#### TASK TO COMPLETE
The required output is every line from the one with "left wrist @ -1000" through the final line of the data below, unchanged.

Start of INFORMATION

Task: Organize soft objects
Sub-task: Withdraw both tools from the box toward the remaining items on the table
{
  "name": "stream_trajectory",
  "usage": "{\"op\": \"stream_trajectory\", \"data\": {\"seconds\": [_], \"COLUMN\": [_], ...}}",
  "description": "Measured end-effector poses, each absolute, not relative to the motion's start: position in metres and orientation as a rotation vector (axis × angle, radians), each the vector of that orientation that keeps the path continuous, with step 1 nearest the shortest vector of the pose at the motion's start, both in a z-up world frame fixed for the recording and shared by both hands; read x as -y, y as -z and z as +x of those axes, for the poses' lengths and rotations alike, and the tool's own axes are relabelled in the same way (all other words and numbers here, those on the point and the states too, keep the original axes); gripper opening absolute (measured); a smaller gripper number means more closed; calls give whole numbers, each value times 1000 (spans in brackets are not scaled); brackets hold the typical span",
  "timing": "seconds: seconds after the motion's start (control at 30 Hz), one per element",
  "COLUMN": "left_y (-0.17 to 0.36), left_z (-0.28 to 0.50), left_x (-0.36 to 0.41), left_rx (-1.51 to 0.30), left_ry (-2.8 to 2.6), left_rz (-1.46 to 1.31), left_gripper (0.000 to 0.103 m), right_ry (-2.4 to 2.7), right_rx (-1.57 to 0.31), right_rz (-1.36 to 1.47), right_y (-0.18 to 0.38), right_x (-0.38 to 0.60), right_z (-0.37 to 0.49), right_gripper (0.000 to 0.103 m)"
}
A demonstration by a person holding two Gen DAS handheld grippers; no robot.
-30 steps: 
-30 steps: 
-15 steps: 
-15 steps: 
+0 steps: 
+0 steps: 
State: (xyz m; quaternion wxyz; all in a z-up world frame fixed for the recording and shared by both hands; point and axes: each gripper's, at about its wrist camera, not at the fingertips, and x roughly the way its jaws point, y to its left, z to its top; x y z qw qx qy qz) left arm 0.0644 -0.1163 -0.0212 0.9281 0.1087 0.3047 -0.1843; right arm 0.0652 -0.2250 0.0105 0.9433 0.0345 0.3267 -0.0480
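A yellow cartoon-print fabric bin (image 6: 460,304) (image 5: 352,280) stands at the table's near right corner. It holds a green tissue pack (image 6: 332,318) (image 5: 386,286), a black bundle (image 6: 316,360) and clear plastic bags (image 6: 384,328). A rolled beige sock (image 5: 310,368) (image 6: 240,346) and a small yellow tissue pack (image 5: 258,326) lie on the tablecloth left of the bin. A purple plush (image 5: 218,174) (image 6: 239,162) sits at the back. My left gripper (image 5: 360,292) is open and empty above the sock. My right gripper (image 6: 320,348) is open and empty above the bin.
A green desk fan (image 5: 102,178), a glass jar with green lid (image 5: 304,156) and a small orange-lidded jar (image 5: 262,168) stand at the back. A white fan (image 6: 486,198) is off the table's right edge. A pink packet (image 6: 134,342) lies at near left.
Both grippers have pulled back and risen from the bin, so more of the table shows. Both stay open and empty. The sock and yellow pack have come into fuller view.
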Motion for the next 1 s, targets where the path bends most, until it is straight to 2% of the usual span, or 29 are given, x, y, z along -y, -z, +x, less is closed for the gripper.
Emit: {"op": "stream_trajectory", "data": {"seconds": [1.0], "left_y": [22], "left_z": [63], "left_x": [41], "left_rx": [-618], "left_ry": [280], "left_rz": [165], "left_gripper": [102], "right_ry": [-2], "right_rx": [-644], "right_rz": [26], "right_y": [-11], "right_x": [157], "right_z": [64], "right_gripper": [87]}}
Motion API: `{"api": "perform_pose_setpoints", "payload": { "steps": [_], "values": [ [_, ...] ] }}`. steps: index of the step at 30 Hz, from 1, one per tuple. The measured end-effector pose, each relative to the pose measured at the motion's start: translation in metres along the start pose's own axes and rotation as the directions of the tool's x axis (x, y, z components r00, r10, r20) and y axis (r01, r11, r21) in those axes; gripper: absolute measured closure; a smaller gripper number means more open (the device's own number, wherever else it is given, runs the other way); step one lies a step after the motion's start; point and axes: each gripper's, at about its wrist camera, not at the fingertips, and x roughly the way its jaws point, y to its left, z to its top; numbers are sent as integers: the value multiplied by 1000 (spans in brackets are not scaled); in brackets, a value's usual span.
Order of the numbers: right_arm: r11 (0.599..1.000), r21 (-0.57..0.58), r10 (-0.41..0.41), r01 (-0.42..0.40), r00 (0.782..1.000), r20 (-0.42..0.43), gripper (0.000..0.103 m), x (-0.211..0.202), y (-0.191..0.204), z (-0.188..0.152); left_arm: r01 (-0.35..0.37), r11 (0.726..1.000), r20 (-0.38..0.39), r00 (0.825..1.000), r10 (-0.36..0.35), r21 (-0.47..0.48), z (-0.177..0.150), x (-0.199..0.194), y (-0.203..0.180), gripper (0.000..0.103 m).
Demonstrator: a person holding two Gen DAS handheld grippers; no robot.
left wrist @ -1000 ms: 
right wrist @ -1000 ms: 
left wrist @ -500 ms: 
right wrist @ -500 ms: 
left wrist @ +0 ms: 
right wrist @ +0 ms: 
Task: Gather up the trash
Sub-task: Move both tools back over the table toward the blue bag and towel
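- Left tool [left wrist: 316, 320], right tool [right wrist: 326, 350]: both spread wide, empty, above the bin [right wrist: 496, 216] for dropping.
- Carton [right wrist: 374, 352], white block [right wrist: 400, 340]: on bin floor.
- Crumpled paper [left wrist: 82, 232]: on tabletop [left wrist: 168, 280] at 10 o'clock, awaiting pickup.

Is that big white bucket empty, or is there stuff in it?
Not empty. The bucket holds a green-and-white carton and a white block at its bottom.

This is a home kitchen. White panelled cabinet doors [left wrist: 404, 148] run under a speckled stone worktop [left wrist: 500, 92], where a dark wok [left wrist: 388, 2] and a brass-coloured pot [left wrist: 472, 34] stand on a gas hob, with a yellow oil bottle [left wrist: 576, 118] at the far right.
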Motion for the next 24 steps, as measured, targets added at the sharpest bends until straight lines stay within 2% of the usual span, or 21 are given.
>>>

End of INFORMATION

#### WRITTEN RESPONSE
left wrist @ -1000 ms: 
right wrist @ -1000 ms: 
left wrist @ -500 ms: 
right wrist @ -500 ms: 
left wrist @ +0 ms: 
right wrist @ +0 ms: 
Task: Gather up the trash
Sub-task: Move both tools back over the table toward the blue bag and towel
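- Left tool [left wrist: 316, 320], right tool [right wrist: 326, 350]: both spread wide, empty, above the bin [right wrist: 496, 216] for dropping.
- Carton [right wrist: 374, 352], white block [right wrist: 400, 340]: on bin floor.
- Crumpled paper [left wrist: 82, 232]: on tabletop [left wrist: 168, 280] at 10 o'clock, awaiting pickup.

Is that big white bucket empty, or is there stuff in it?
Not empty. The bucket holds a green-and-white carton and a white block at its bottom.

This is a home kitchen. White panelled cabinet doors [left wrist: 404, 148] run under a speckled stone worktop [left wrist: 500, 92], where a dark wok [left wrist: 388, 2] and a brass-coloured pot [left wrist: 472, 34] stand on a gas hob, with a yellow oil bottle [left wrist: 576, 118] at the far right.
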Motion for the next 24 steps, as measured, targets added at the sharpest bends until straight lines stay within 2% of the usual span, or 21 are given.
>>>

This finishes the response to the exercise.